El experimento

¡PUM!

“Pero ¿qué rayos estás haciendo?”, exclamó la mamá de Pablo mientras bajó corriendo por las escaleras del sótano.  Casi ahogó un grito cuando llegó abajo.

“Solo estaba haciendo experimentos con mi kit de química”, confesó Pablo.  “No sabía que iba a explotar”.

La madre frunció el ceño.  “Es como si alguien dijera: ‘No sabía que la pistola estaba cargada’ después de haber disparado a alguien”.

“¡Pero tengo que hacer experimentos!”, afirmó Pablo.  “¿De qué otra forma voy a aprender?”

“Quizá sea mejor que leas y estudies, antes de hacer el experimento, ¿no crees?”  Mamá suspiró.  “Has estado experimentando también con otras cosas, ¿verdad?  Vi un sitio web en tu teléfono, cuando lo dejaste el otro día, y ambos sabemos que no hiciste lo correcto”.

Pablo suspiró.  “Alguien en la escuela me lo mostró.  Supuse que estaría bien investigar un poquito, siempre y cuando no me metiera de lleno en eso.  Solo tenía curiosidad”.

“Entonces, a pesar de que te hemos advertido sobre ese tipo de páginas web, ¿decidiste experimentar y probar por ti mismo?”

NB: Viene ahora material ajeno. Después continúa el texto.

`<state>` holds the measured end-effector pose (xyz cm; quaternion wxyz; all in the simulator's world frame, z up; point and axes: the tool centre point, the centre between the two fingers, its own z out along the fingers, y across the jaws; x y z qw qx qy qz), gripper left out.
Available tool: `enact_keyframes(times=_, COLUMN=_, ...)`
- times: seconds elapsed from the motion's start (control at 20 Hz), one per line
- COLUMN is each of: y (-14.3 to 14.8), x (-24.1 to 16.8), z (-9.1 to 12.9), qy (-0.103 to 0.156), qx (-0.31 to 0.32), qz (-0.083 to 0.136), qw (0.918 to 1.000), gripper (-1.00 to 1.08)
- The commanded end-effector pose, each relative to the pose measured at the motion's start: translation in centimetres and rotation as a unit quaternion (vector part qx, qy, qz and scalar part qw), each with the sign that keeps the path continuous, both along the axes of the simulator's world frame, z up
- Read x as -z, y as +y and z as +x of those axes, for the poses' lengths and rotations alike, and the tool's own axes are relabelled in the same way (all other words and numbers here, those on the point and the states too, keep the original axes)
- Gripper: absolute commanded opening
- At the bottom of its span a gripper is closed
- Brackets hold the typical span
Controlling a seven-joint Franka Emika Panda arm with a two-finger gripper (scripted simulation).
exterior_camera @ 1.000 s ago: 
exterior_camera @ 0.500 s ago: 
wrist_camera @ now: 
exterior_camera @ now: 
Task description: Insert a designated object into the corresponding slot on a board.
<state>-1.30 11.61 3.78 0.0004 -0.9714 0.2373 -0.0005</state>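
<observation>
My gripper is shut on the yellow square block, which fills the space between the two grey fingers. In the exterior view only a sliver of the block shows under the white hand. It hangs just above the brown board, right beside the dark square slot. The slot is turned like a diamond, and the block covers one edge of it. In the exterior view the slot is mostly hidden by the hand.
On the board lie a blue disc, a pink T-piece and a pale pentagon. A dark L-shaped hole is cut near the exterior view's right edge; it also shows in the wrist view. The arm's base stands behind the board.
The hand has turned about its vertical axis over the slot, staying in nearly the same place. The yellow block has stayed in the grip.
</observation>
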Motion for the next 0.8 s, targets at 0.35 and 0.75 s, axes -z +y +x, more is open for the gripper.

Pablo se encogió de hombros.  “Supongo”.

La madre abrió una alacena, sacó una botella de lejía y vertió un poco en un vaso.  “Bebe un poco”, le indicó, entregándole el vaso.

“¡Mamá!”, profirió Pablo al ver la imagen de una calavera y dos huesos cruzados en la botella.  “¡Eso es veneno!”

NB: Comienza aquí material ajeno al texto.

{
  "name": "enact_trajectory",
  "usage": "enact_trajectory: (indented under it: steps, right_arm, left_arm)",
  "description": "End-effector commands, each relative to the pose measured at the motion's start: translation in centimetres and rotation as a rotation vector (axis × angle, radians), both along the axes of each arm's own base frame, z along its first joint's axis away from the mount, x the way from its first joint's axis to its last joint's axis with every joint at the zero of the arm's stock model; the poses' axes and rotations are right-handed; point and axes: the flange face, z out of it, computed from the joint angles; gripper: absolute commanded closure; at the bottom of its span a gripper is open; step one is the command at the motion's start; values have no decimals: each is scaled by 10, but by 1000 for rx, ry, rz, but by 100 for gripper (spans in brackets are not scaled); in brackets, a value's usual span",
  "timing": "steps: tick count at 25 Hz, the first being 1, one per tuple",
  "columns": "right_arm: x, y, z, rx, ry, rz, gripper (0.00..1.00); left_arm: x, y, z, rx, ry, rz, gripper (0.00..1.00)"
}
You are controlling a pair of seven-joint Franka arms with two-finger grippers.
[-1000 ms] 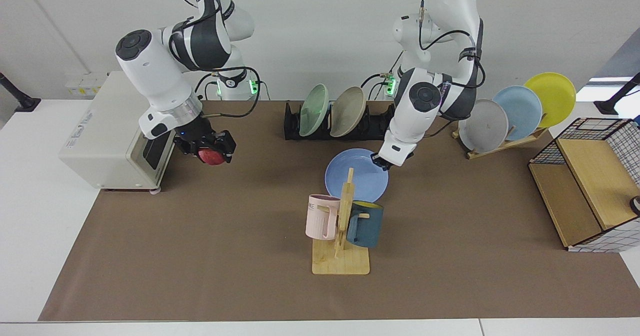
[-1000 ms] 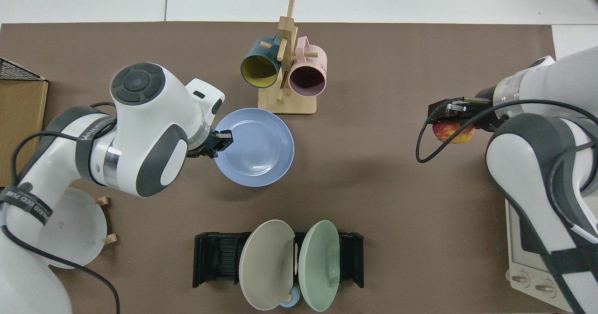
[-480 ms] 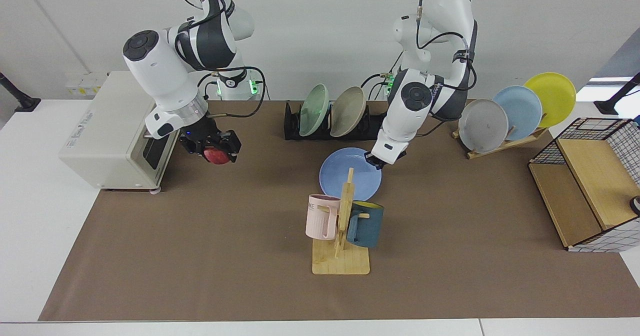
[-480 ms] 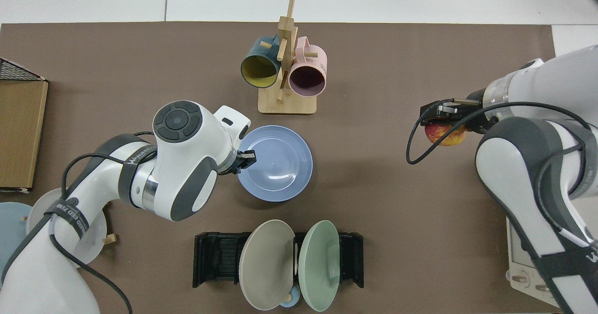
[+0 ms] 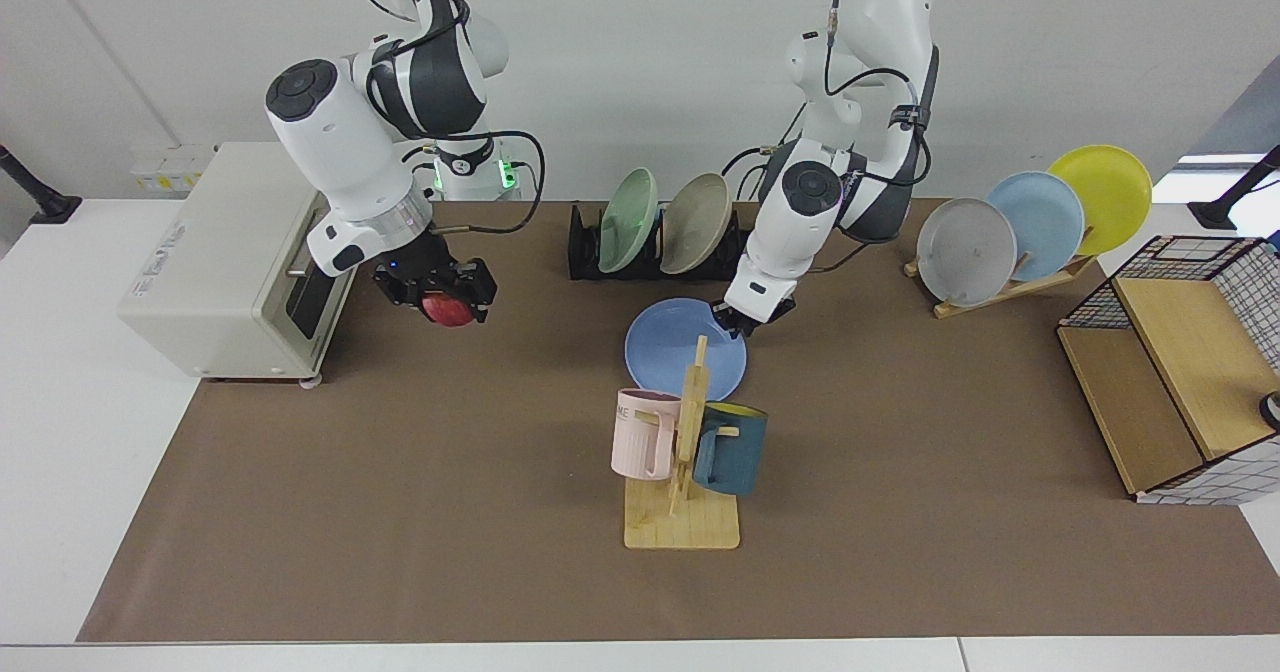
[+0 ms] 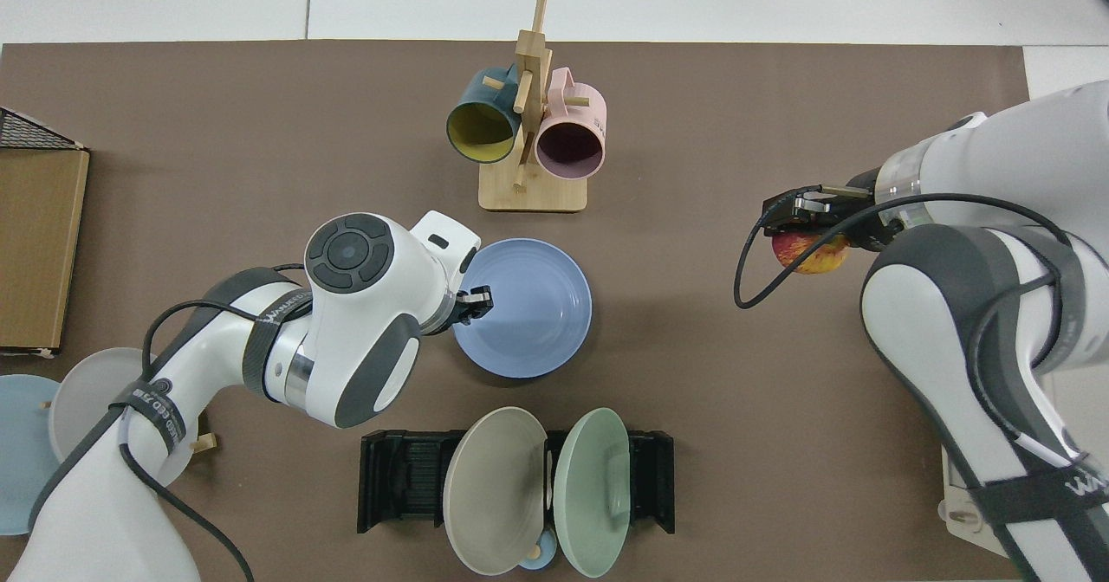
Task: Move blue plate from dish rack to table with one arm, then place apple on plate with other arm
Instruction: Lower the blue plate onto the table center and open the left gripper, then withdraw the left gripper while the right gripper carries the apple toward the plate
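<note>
Left hand [image 5: 738, 324] clamped on round matte blue plate [image 5: 680, 352]; right hand [image 5: 445, 302] around glossy apple [image 5: 447, 309].

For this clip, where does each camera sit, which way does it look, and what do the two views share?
Facing view: across the table, looking at both arm bases; left claw grips the blue plate at its rim, right claw holds the apple in the air.
Top view: overhead, looking straight down, bases out of frame; left claw, right claw.
Shared: both arms, plate, apple, dish rack, mug tree.
</note>
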Motion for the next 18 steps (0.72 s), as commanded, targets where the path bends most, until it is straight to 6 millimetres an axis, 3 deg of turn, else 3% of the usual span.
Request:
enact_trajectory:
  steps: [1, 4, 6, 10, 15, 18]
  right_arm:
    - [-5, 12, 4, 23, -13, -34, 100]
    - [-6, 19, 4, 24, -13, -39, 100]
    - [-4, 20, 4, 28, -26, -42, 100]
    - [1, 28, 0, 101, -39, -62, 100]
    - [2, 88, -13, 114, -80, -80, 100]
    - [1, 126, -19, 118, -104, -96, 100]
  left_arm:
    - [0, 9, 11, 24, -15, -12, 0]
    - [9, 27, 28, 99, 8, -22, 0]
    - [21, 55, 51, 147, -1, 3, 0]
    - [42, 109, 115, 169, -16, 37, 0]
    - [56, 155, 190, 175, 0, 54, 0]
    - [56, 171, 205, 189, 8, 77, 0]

Su mamá asintió.  “Sí, y he sabido que solo un bocado quemará tu boca terriblemente, pero no lo sabemos en verdad, ¿cierto?  No lo has probado por ti mismo.  ¿Estás seguro de que no quieres un poquito?”

“¡No, gracias!”  Pablo la miró, desconcertado.  “¿En serio me vas a dejar beber eso?”

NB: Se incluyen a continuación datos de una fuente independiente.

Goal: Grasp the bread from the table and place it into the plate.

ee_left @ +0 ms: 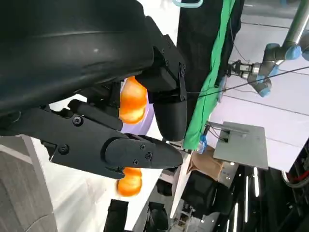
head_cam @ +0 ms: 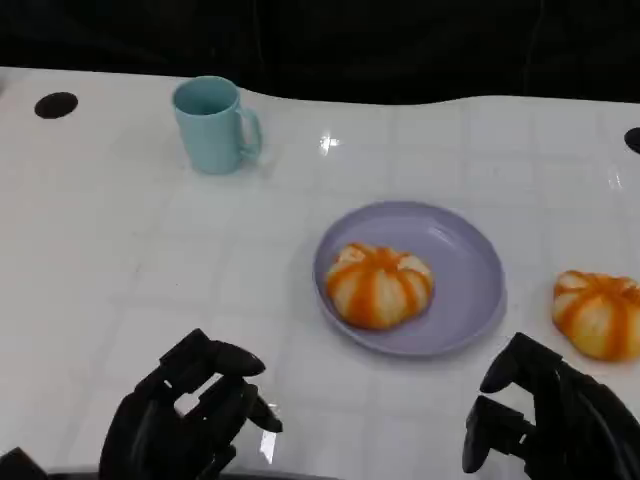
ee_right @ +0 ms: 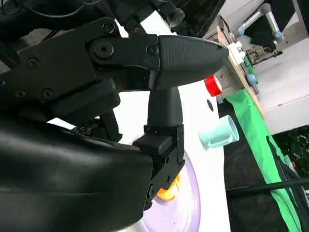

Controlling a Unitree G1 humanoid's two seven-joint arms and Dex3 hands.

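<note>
Item 1, my left hand (head_cam: 190,415): low over the near edge of the table (head_cam: 120,250), fingers (head_cam: 235,360) apart and loosely curved, nothing in them. In the left wrist view the same fingers (ee_left: 140,152) reach out with nothing between them.

Item 2, my right hand (head_cam: 545,420): at the near right edge, fingers spread and holding nothing. It sits just short of the plate's near rim and of the loose bun.

Item 3, plate (head_cam: 470,265): lilac, round, flat on the table, ahead of my right hand and a little to its left, well to the right of my left hand. It also shows past the fingers in the right wrist view (ee_right: 186,208).

Item 4, bun (head_cam: 378,285): orange-striped, lying inside the plate on its left half, apart from both hands.

Item 5, second bun (head_cam: 598,313): same striping, on bare table just right of the plate, not touching it, directly ahead of my right hand and near it. This one is outside the plate.

Item 6, mug (head_cam: 212,125): pale teal, upright, handle to the right, far ahead of my left hand, well apart from the plate
</note>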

“Por supuesto que no”, respondió la madre.  “Solo quiero que veas que no siempre es necesario probar las cosas para saber que debes evitarlas.  Mirar sitios de Internet de ese tipo no solo es pecado, sino que puede causarte muchos problemas en tu vida.  Esa es la razón por la que Jesús quiere que escuches la sabiduría de otras palabras, como tus padres, que te advierten para que no caigas en pecado.  Jesús te salvó del pecado y quiere que te mantengas alejado de sus efectos dañinos en tu vida”.  – HARRY C. TROVER

NO EXPERIMENTES CON EL PECADO

VERSÍCULO CLAVE: PROVERBIOS 4:14

NO ENTRES EN LA SENDA DE LOS IMPÍOS, NI VAYAS POR EL CAMINO DE LOS MALVADOS.

¿Crees que necesitas probar todo por ti mismo, incluso las cosas que son pecado?  Es peligroso experimentar cualquier cosa que pueda hacerle daño a tu cuerpo o a tu mente.  Jesús te salvó del pecado y quiere que te apartes de las cosas que te dañan a ti y a otros.  Pídele a Dios que te dé sabiduría y escucha a tus padres y a otros adultos responsables.  Depende de Jesús para que te ayude a no meterte con el pecado.